The 2021 RSA Conference, which aims to bring together cybersecurity professionals from around the world to exchange ideas and solutions, was recently held online, and two School of Information teams were among the presenters.
Master’s of Information and Cybersecurity (MICS) student David Ng and lecturer Stuart Schechter presented their research on password managers. A password manager is meant to generate complex passwords and store them to protect your data. However, Ng and Schechter had a hunch most people weren’t using them correctly, and wanted to discover whether these tools were being used as they’re intended.
Spoiler alert: they aren’t.
The research, which began as a MICS final project for ‘Usable Privacy and Security,’ involved a study of 100 people who had used a password manager for five months. What they found was that many users simply ignore the password reset notifications suggested by the manager.
“Many users appear to be using password managers without taking advantage of the features necessary to get the security benefits,” Ng said. “We hope our research will remind those giving security advice that they need to tell users not only to use password managers, but to do the work to get the security benefits.”
The pair plan to continue their research and run the study again with some iterations.
MICS students Jasdeep Basra and Tanu Kaushik also presented at RSA. Their session, ‘MITRE ATT&CK® as a Framework for Cloud Threat Investigation,’ presented survey results from research that uncovered the current use of MITRE ATT&CK® in a cloud context, and the challenges and opportunities for improving cloud security and adoption.

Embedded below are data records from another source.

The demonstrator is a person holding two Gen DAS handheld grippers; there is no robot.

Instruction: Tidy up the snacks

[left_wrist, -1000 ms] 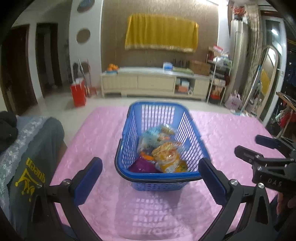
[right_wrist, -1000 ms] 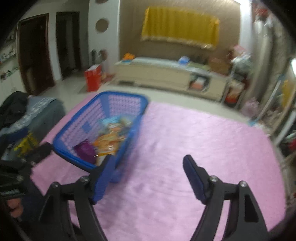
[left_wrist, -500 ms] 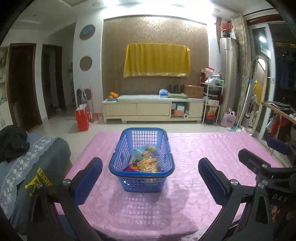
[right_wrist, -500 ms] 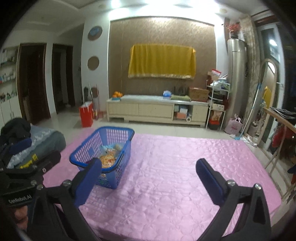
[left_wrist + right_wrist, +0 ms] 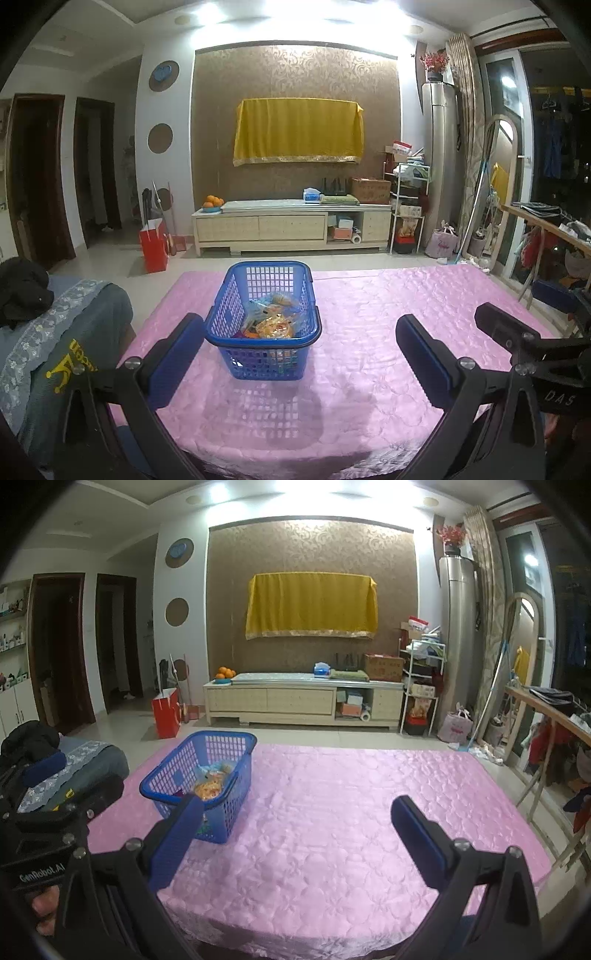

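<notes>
Ahead of the left gripper [image 5: 300, 345], between its spread fingers [image 5: 176, 349] and nearer the left one: blue basket [image 5: 264, 356] on the pink-covered bench [image 5: 388, 332], holding snack packets [image 5: 271, 323], orange and pale blue, print too small to read. Right gripper [image 5: 295, 829] likewise spread wide, gripping nothing, basket just beyond its left finger. Readable on gripper bodies: "DAS", perhaps "GenRobot.AI".
</notes>
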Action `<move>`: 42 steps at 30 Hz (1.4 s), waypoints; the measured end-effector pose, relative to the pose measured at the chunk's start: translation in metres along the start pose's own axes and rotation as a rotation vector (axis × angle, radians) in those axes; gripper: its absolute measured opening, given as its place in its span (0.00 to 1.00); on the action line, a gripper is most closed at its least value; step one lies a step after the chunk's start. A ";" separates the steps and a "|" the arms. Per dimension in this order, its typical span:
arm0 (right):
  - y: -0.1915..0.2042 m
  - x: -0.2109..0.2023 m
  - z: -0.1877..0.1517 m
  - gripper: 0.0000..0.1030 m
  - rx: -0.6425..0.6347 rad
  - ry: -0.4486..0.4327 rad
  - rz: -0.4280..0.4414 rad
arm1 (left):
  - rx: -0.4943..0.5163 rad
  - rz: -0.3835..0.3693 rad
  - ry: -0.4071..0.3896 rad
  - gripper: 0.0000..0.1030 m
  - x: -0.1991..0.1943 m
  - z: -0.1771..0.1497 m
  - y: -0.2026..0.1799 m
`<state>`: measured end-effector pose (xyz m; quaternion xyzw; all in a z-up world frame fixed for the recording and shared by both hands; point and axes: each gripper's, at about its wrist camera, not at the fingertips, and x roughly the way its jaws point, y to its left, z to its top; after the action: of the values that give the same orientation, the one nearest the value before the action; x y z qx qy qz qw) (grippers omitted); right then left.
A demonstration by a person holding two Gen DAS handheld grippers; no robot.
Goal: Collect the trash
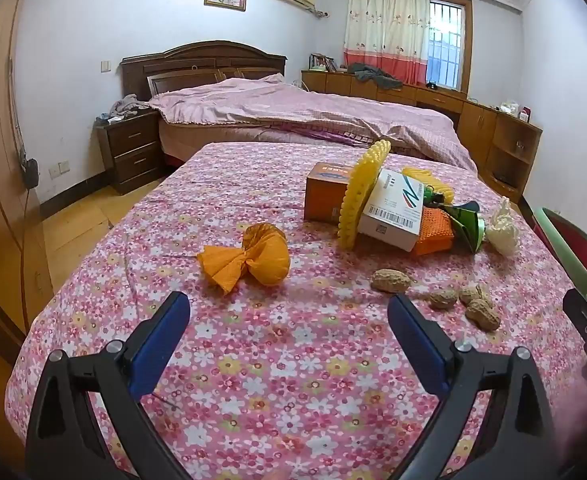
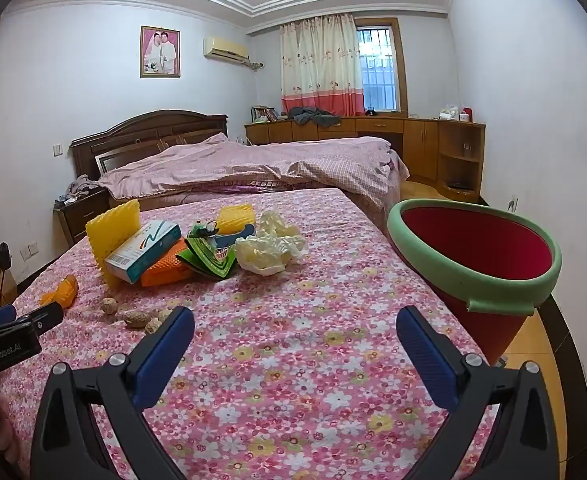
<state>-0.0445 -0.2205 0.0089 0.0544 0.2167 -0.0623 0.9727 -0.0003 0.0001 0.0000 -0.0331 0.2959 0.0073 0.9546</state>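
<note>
Left claw short of peanuts

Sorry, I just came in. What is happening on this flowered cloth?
A person holds two claws over the cloth, both wide open and empty. The left claw faces the orange paper wad and peanuts. The right claw is near the red bucket. No trash is collected yet.

Trash is lying scattered on the floral cloth. An orange net wrapper is sitting alone to the left. Four peanuts are lying nearest. Farther off, a tilted white box is leaning among yellow foam, an orange box, green wrappers and crumpled white foam. A red bin with a green rim is standing right.
</note>
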 end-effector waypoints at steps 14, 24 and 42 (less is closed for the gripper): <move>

The research was a collaboration between McAfee and the UC Berkeley Center for Long-Term Cybersecurity at the School of Information.
MITRE ATT&CK® is a knowledge base of adversary tactics and techniques based on real-world observations; it’s become a favorite tool of security professionals because it provides a common taxonomy, and offers a matrix of tactics for organizations to deal with identifying gaps in their security products and tools, and spotlights them based on risk.
“The class ‘Usable Privacy and Security’ prepared me by providing knowledge of design heuristics and drafting surveys,” Basra said, “including the use of Qualtrics which we used to draft the survey.”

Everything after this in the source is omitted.